[Work request] Please print all of the records that follow with nothing altered.

[Data listing]
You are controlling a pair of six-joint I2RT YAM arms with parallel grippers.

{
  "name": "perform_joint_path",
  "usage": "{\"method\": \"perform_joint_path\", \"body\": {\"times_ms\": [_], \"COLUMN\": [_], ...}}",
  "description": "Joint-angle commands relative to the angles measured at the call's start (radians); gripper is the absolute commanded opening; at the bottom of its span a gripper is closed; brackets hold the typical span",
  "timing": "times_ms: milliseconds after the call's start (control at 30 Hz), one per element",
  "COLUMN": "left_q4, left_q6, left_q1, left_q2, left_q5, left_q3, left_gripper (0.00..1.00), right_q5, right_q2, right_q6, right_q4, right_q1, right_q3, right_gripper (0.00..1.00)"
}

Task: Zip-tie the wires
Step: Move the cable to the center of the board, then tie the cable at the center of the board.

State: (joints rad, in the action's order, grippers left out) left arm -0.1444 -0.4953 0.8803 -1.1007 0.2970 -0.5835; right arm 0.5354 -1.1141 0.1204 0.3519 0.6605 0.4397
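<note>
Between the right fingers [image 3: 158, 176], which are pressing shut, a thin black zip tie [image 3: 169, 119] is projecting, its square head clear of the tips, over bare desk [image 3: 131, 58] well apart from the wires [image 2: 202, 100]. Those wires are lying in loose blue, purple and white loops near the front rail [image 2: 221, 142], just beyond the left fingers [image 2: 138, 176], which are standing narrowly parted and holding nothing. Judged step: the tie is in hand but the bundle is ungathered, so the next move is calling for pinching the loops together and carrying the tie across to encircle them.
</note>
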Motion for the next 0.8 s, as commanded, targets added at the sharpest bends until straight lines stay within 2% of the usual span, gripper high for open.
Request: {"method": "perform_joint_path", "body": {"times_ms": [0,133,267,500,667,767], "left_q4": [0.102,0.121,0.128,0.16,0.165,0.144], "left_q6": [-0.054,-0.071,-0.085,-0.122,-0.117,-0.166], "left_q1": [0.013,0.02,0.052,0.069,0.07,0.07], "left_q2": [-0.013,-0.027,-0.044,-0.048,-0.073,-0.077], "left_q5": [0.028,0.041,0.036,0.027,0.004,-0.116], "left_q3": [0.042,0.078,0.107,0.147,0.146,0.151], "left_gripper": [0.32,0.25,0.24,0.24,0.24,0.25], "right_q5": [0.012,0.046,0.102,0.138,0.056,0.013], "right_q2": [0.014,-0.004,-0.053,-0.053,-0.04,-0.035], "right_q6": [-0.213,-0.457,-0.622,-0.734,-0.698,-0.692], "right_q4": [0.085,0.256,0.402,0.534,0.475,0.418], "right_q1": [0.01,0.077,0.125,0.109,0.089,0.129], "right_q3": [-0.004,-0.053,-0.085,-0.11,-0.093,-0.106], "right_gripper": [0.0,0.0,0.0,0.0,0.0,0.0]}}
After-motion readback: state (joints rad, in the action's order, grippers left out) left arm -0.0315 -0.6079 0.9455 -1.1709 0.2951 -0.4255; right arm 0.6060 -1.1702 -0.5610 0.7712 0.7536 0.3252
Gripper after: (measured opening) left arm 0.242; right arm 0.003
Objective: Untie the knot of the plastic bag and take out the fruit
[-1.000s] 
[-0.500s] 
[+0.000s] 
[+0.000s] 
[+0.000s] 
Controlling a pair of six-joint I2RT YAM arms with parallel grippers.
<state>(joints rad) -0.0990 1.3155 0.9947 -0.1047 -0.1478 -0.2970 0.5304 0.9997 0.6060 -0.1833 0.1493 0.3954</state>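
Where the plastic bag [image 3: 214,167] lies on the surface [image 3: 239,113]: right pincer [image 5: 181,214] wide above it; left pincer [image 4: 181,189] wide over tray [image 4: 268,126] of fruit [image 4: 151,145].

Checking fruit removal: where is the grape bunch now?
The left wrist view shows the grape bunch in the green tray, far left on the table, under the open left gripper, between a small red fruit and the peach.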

[Response]
You are controlling a pair of six-joint I2RT YAM arms with parallel grippers.

{
  "name": "perform_joint_path",
  "usage": "{\"method\": \"perform_joint_path\", \"body\": {\"times_ms\": [_], \"COLUMN\": [_], ...}}",
  "description": "Joint-angle commands relative to the angles measured at the call's start (radians); gripper is the absolute commanded opening; at the bottom of its span a gripper is closed; brackets hold the typical span",
  "timing": "times_ms: milliseconds after the call's start (control at 30 Hz), one per element",
  "COLUMN": "left_q4, left_q6, left_q1, left_q2, left_q5, left_q3, left_gripper (0.00..1.00), right_q5, right_q2, right_q6, right_q4, right_q1, right_q3, right_gripper (0.00..1.00)"
}

Task: Zip-tie the wires
Step: Move the cable to the center of the board, then tie the cable at the center of the board.

State: (joints rad, in the action's order, grippers left out) left arm -0.1444 -0.4953 0.8803 -1.1007 0.2970 -0.5835; right arm 0.5354 -1.1141 0.1204 0.3519 0.6605 0.4397
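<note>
Between the right fingers [image 3: 158, 176], which are pressing shut, a thin black zip tie [image 3: 169, 119] is projecting, its square head clear of the tips, over bare desk [image 3: 131, 58] well apart from the wires [image 2: 202, 100]. Those wires are lying in loose blue, purple and white loops near the front rail [image 2: 221, 142], just beyond the left fingers [image 2: 138, 176], which are standing narrowly parted and holding nothing. Judged step: the tie is in hand but the bundle is ungathered, so the next move is calling for pinching the loops together and carrying the tie across to encircle them.
</note>
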Motion for the next 0.8 s, as commanded, targets added at the sharpest bends until straight lines stay within 2% of the usual span, gripper high for open.
Request: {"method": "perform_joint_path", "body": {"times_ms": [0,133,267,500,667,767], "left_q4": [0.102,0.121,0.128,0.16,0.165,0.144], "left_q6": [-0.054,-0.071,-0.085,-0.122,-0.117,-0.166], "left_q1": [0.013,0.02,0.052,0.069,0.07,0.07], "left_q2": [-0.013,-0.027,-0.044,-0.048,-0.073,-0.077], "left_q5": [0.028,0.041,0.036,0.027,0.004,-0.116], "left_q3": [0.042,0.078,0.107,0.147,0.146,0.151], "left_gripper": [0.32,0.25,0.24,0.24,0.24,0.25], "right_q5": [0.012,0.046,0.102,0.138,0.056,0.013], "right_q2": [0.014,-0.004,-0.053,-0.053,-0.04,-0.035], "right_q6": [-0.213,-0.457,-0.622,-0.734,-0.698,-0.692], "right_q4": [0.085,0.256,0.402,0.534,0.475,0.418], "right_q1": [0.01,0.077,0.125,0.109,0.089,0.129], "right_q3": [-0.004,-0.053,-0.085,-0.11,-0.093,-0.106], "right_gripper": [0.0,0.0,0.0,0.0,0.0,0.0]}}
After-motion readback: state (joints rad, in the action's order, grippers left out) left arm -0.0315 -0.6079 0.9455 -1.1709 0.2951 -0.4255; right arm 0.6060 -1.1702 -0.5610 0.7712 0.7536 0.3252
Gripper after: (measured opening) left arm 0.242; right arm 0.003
Objective: Untie the knot of the plastic bag and take out the fruit
[-1.000s] 
[-0.500s] 
[+0.000s] 
[+0.000s] 
[+0.000s] 
Controlling a pair of six-joint I2RT YAM arms with parallel grippers.
<state>(joints rad) -0.0990 1.3155 0.9947 -0.1047 -0.1478 -0.2970 0.5304 0.9997 0.6060 -0.1833 0.1493 0.3954</state>
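Where the plastic bag [image 3: 214,167] lies on the surface [image 3: 239,113]: right pincer [image 5: 181,214] wide above it; left pincer [image 4: 181,189] wide over tray [image 4: 268,126] of fruit [image 4: 151,145].

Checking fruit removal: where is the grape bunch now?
The left wrist view shows the grape bunch in the green tray, far left on the table, under the open left gripper, between a small red fruit and the peach.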

The exercise requires no more work.